I think the author may like to consider Vue.js + Vuex. In Vuex in particular the first argument of each mutation is the store state, which you can mutate how you wish and the framework takes care of the rest.

  • overallduka 8 years ago

    Yeah. VueJS is powerful, easy, and made based on Javascript principles itself. I recommend for sure for who thinks React overcomplicates stuff, like me.

mamon 8 years ago

Maybe this is stupid question, cause I don't know React or Redux, but why would anyone want the data structures holding page data to be immutable? Data can change any time due to user actions, immutability would only get in the way, wouldn't it?

  • VeejayRampay 8 years ago

    Because if everything is immutable, it gets very easy to compare two given states and know when and what to update, by using referential equality (if you create a new object every time, then a different "ID" means the data has changed, to grossly simplify the idea behind it).

  • romanovcode 8 years ago

    The "redux" way is to make everything immutable to reduce side-effects, implement time-travel debugging and most importantly - make your code very complex.

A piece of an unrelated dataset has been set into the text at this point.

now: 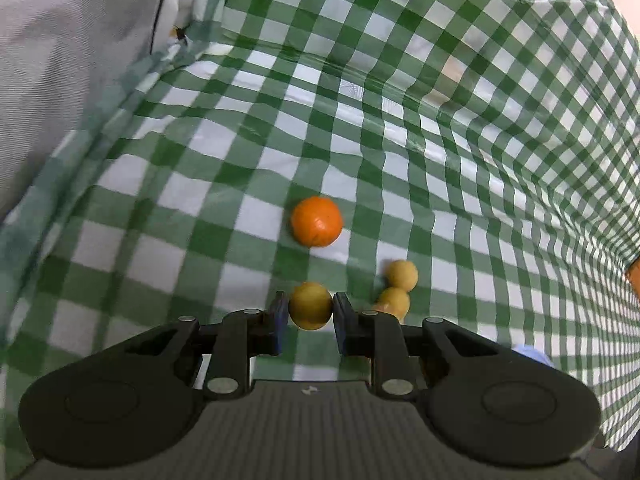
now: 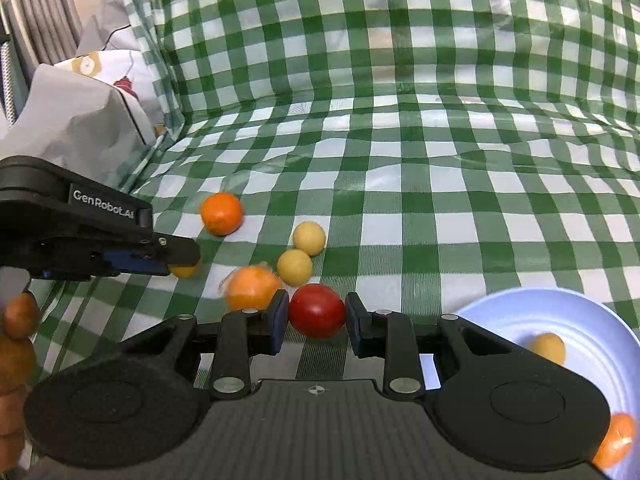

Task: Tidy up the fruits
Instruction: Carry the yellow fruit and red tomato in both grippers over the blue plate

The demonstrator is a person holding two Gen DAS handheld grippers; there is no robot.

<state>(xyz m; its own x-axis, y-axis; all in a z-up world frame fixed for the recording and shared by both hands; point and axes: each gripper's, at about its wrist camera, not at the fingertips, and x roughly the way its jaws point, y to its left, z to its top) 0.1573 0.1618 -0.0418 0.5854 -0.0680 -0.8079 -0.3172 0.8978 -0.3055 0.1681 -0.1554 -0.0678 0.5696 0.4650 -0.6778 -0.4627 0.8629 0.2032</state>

    • joncampbelldev 8 years ago

      Immutability in js is awful hence the complexity, a library like immutable.js can make it better, but the language is just not built for it.

      Because imperative code and persistent, immutable data do not play nicely together.

      • romanovcode 8 years ago

        Agree, but the problem is that you need unreal discipline because what I see in projects that are 1+ years old half of the code is using Immutable.JS and half is not - and that is even worse!

    • davidmurdoch 8 years ago

      Haha. You just made me choke on my coffee with that last line!

anilgulecha 8 years ago

I get his point -- javascript object observation has been a pain, and causes the stated workaround.s

With new API like Proxy [1], we should not be able to just modify data as needed, and any observers can be notified by handlers in the object get/set. This will lead to data being fully mutable.

[1] https://developer.mozilla.org/en-US/docs/Web/JavaScript/Refe...

franzwong 8 years ago

Choose the tool which is suitable for you. When your web app grows to a certain scale, you will need "lots of code" to maintain state and prevent rendering.

agentultra 8 years ago

> This is probably an ill thought through rant but...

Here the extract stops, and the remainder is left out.